We're not morbid enough to take cyber/bio ware off the dead yet.

What get's me in a bind is when they have the oppurtunity to raid a Magic User and want to know what magical items ( houserule, In my game I do allow magical items from DnD, which are not SR1 canon) I'll usually give them something with a small ammount of "charges". If it get's to be a real bad habit of thiers I'm going to start giving them "cursed" items.

I don't think that's quite fair. If my characters are not under fire, or otherwise in a precarious situation, then they always loot the mages because they tend to have valuable, easily liberated goods (unlike say, a cyberarm). Also, if you really don't want your players to have something, don't give it to NPCs.

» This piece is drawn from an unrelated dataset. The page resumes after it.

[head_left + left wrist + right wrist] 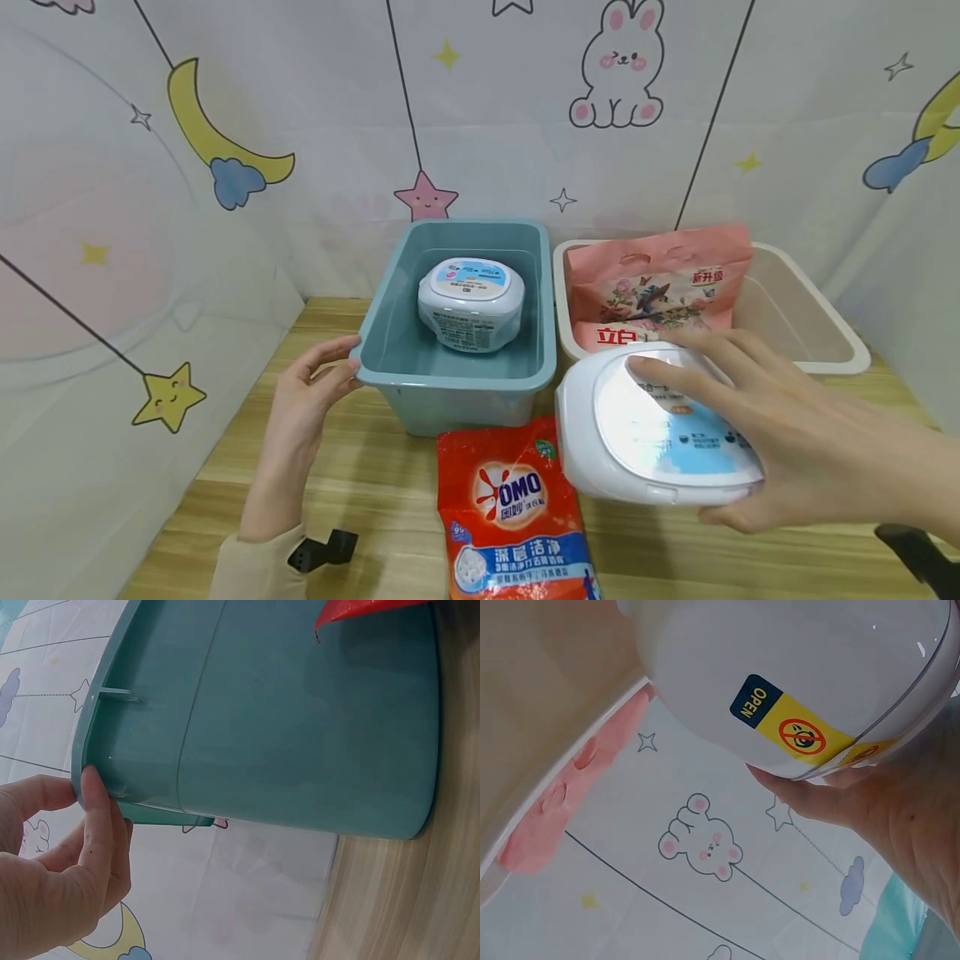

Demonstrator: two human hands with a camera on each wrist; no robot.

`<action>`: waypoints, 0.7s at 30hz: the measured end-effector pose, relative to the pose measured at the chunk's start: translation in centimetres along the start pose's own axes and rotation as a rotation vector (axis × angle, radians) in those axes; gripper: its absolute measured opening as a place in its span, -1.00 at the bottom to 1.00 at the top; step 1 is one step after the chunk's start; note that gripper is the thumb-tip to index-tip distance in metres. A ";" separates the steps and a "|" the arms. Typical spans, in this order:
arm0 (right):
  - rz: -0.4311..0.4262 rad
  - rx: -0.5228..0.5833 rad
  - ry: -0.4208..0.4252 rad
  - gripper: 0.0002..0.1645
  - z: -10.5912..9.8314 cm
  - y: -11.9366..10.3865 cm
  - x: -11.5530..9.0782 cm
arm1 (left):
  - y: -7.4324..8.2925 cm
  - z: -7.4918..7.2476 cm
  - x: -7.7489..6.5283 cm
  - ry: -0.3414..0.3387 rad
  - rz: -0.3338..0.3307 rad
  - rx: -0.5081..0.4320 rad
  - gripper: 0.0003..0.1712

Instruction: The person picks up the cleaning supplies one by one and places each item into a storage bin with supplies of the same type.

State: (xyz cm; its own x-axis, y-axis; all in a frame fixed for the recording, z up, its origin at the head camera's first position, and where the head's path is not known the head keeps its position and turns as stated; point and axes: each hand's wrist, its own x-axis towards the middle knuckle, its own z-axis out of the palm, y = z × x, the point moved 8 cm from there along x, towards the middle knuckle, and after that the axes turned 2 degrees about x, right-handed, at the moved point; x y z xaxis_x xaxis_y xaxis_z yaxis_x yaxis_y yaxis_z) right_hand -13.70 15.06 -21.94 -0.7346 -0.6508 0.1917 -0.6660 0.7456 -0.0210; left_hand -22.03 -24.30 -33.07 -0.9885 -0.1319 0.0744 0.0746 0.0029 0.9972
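Observation:
My right hand [750, 417] grips a white plastic tub [652, 475] with a blue-and-white label on its lid, tilted and held in front of the two bins. In the right wrist view the tub [705, 690] shows a yellow OPEN sticker, with the thumb along its edge. My left hand [307, 408] pinches the left front rim of a teal bin [457, 382]; the left wrist view has fingers [96, 817] and thumb on that rim. A similar white tub [471, 304] stands inside the teal bin.
Right of the teal bin is a cream bin [795, 317] holding a pink packet [660, 279]. A red OMO detergent bag [510, 500] lies on the wooden table [375, 500] in front. A patterned white curtain [487, 108] hangs behind.

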 end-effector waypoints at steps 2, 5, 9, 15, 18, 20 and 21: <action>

It is reasonable for reusable items to have much less than a full charge. The NPC who had it was using it too. It'd be pretty lame to have them keep getting stuff with only one charge in it though. One GM (in D&D) solved the problem of players getting cool stuff off the NPCs (he liked loading them up with magical goodies) by having all their equipment dissapear after they died. He really didn't appreciate the jokes we made about being able to tell where we'd been by following the trail of naked dead guys (this was same GM who threw the tarrasque at us).

In SR, if someone has a whiz bit of gear, it's going to get nicked, because really, why pass up nice things? You've already killed the guy, how much worse is a little bit of larceny going to be? However, my players usually don't strip someone down to their socks (looting cyber is just icky anyway), and I'd generally discourage that kind of thing too.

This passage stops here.